Dear all,
I am running a two-level logistic regression (random intercept model) in MLwiN and got basically the same results as in gllamm (stata), except the level 2 variance (the U-part) that came out zero in MLwiN (indicating no level two-variance, and hence nothing to explain?). Gllamm reported a level 2 variance of 0.235 (0.0360). In spite of this, my level 2 covariates in MLwiN came out statistical significant and substantially meaningful.
Being a new user of MLwiN, I suspect the reason to be trivial and due to my lack of experience, although I carefully specified the model in accordance with the MLwiN manual. Any ideas?
Best wishes,
Kjetil van der Wel
Zero level2 variance. Really?
Re: Zero level2 variance. Really?
One possibility is that the level 2 variance could be negative, or could need to go negative during estimation before finally emerging as positive. The default in MLwiN is that when a variance goes negative, it's reset to 0 for the next iteration. You can change this by clicking the Estimation Control button, and under 'Allow negative variances' at the right, click on the 'At level two' row. You should see the 'NO' change to a 'YES'. Sometimes though when you allow negative variances you find things just don't converge, particularly if you do it at more than one level - but fingers crossed for your case!
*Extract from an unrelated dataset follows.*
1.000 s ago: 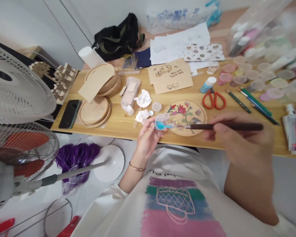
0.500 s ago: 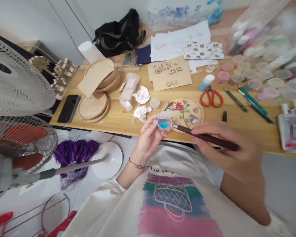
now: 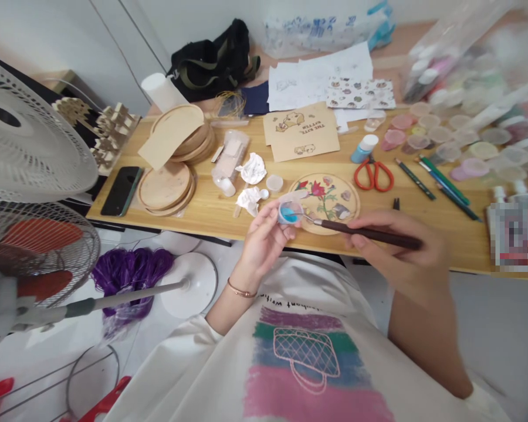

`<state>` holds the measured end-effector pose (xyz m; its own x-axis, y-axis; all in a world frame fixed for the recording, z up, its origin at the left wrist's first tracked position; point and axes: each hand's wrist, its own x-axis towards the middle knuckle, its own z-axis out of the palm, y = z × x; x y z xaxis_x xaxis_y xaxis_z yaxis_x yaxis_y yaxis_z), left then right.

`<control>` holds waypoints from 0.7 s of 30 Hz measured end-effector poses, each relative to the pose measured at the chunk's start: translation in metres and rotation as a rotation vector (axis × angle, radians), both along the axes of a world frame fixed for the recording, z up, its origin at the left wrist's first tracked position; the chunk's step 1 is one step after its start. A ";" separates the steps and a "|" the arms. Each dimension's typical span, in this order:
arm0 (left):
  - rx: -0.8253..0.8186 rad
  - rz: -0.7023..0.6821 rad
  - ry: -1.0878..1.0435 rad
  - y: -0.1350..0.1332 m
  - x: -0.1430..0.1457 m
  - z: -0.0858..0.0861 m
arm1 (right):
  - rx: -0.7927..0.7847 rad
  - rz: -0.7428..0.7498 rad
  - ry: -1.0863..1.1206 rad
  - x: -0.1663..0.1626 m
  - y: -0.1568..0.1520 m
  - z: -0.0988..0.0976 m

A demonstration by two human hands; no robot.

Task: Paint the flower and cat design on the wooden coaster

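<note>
My left hand (image 3: 264, 239) is closed around a small clear pot (image 3: 289, 212) of blue paint, fingers curled behind it and thumb on the near side, holding it just above the front edge of the worktop (image 3: 211, 215). My right hand (image 3: 398, 243) is clamped on a dark brush (image 3: 369, 233), which lies nearly level and points left, its tip inside the pot's mouth, in or just over the blue.

Right behind the pot lies a round wooden disc (image 3: 330, 202) painted with red flowers and green stems, flat on the worktop; the brush handle crosses over its near rim. Just left of the disc are two crumpled tissues (image 3: 251, 170) and a small empty cup (image 3: 274, 183). To its right lie red scissors (image 3: 373, 174), with a blue bottle (image 3: 362, 149) just beyond them, then some pencils (image 3: 442, 183). Many small lidded pots (image 3: 444, 140) crowd the far right, blurred.

Farther left sit stacked plain wooden discs (image 3: 166, 187) and a phone (image 3: 122, 190) near the worktop's end. A brown printed card (image 3: 301, 133) lies behind the painted disc, loose papers (image 3: 317, 76) beyond it, and a black bag (image 3: 213, 58) at the back. A fan (image 3: 26, 152) stands at my far left.
</note>
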<state>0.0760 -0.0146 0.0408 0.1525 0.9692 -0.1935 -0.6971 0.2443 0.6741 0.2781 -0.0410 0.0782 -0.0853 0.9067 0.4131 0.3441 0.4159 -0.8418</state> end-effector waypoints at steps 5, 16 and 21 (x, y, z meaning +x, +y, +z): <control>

Re: Zero level2 variance. Really?
Many thanks Lydia,
The variance changes, but only a tiny bit. The same model (individual covariates, one level 2 covariate and a cross-level interaction term) ran in gllamm and in MLwiN still produces very different level two variances, .142(.048) and .017(.042) respctively. The coefficients, though, are fairly similar in MLwiN, gllamm and xtlogit. It's quit a mystery to me. Do the two programs calculate the variance in different ways?
Best wishes,
Kjetil van der Wel
The variance changes, but only a tiny bit. The same model (individual covariates, one level 2 covariate and a cross-level interaction term) ran in gllamm and in MLwiN still produces very different level two variances, .142(.048) and .017(.042) respctively. The coefficients, though, are fairly similar in MLwiN, gllamm and xtlogit. It's quit a mystery to me. Do the two programs calculate the variance in different ways?
Best wishes,
Kjetil van der Wel
Re: Zero level2 variance. Really?
Yes, for binary (and other discrete response) models MLwiN uses a different estimation procedure to gllamm in Stata: MLwiN uses quasi-likelihood estimation whereas gllamm uses maximum likelihood (via quadrature). Quasi-likelihood estimation is known to give results for higher level variances (level 2 and up) that are biased downwards; see this FAQ on the CMM website: http://www.cmm.bristol.ac.uk/MLwiN/tech ... entresults. For that reason, when you have a discrete response you should use IGLS estimation in MLwiN only for model exploration, and for final results you should use MCMC (which is not biased downwards). MCMC doesn't, I believe, allow negative variances, but it seems to work fine (not estimate the variance as 0) where IGLS needs the variance to go negative during the estimation process before becoming positive, so you should be ok.
Re: Zero level2 variance. Really?
I have the same problem, but allowing for negative numbers did not solve it because the model did not converge. I have a repeated measures model with time as level 1 and participant as level 2. I started with an intercept that is random at both levels, then I added age as predictor with a random slope at level 2. Finally, I added age squared with a random slope at level 2 as well. Both terms are significant and increase the model-fit, but after adding age squared the level 2 variance turns zero. The problem does only occur when age squared has a random slope at level 2 and not if it has a fixed effect. Does somebody know what I should do?
Re: Zero level2 variance. Really?
btw, I centered both age terms around their minimum. when doing this there is zero intercept variance at level 2. I just tried what happens when I center around the grand mean: suddenly there is level 2 and level 1 intercept variance, but the slope variances turn zero. It's a mystery to me.